Cerca de 200 gestores de escolas municipais de Manaus, vinculadas à Secretaria Municipal de Educação (Semed) e gerenciadas pelas Divisões Distritais Zonais (DDZs) Leste 1, Leste 2 e Centro-Sul, participaram nesta sexta-feira (22/5) de uma palestra sobre o projeto “Meu Pai é Legal”. A iniciativa é uma parceria com o Tribunal de Justiça do Amazonas (TJ-AM) e tem como objetivo identificar alunos que não possuem o nome do pai no registro civil, viabilizando o reconhecimento de paternidade de forma gratuita.
Fortalecendo laços familiares e direitos fundamentais
Coordenada pelo Núcleo de Parcerias Institucionais (Nupi) da Semed, a proposta busca aproximar o Poder Judiciário do ambiente escolar, levando serviços essenciais à comunidade. O projeto “Meu Pai é Legal” visa fortalecer os laços familiares e garantir o direito fundamental de toda criança e adolescente de ter o nome do pai em seu registro de nascimento, assegurando uma rede de proteção para o desenvolvimento do indivíduo.
Impacto social e educacional
O secretário da Semed, Arone Bentes, destacou o caráter social do projeto e sua contribuição para o desenvolvimento dos alunos. “A iniciativa busca promover o reconhecimento paterno de muitos estudantes, um aspecto que influencia diretamente no processo de aprendizagem”, afirmou.

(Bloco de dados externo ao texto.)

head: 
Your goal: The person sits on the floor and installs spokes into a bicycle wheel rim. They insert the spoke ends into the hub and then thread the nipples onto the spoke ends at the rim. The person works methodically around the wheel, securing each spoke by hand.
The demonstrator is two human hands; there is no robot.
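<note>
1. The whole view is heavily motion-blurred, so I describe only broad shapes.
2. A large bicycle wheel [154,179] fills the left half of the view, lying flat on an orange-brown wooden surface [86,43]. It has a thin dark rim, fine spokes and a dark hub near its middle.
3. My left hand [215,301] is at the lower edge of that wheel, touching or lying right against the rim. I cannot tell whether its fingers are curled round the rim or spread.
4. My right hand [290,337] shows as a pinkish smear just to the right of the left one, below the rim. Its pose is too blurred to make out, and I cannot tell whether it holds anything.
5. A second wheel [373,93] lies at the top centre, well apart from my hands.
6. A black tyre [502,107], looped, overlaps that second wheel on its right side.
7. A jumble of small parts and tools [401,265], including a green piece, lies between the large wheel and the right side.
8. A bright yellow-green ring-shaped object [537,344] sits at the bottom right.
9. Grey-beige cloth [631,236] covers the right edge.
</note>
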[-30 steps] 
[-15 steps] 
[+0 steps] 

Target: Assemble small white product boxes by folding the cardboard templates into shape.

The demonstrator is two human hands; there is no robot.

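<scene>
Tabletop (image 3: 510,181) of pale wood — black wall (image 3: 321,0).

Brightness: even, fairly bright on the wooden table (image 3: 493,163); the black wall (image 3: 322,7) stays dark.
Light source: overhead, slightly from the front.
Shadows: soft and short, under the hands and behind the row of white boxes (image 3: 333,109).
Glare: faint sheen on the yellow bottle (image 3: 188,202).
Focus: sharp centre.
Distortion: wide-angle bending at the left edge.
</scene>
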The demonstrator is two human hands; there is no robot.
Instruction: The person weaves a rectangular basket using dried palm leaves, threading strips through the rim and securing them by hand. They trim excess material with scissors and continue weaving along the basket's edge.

Ele ressaltou a importância da parceria com o TJ-AM para a implementação dos procedimentos e a capacitação dos professores como multiplicadores da ação.
Oportunidade de reconhecimento e acolhimento
Gildo Alves de Carvalho Filho, coordenador-executivo do projeto, explicou que o objetivo é identificar alunos sem o nome do pai no registro e oferecer a oportunidade de resolver essa questão. Pela primeira vez em 30 anos, o TJ-AM disponibiliza o exame de forma gratuita, estendendo o serviço à rede municipal de ensino. “Estamos abertos a atender todos, inclusive situações em que o pai já tenha falecido”, pontuou.
Resultados práticos nas escolas
A Escola Municipal Hiran de Lima Caminha, na zona Leste de Manaus, foi uma das unidades participantes. O gestor Laelson Anjos da Costa informou que cerca de 15% dos alunos da escola não possuem o nome do pai na certidão. “Esse encontro fortalece ainda mais a possibilidade e a segurança jurídica de mostrar à comunidade escolar o direito que essas crianças têm de contar com esse reconhecimento”, disse.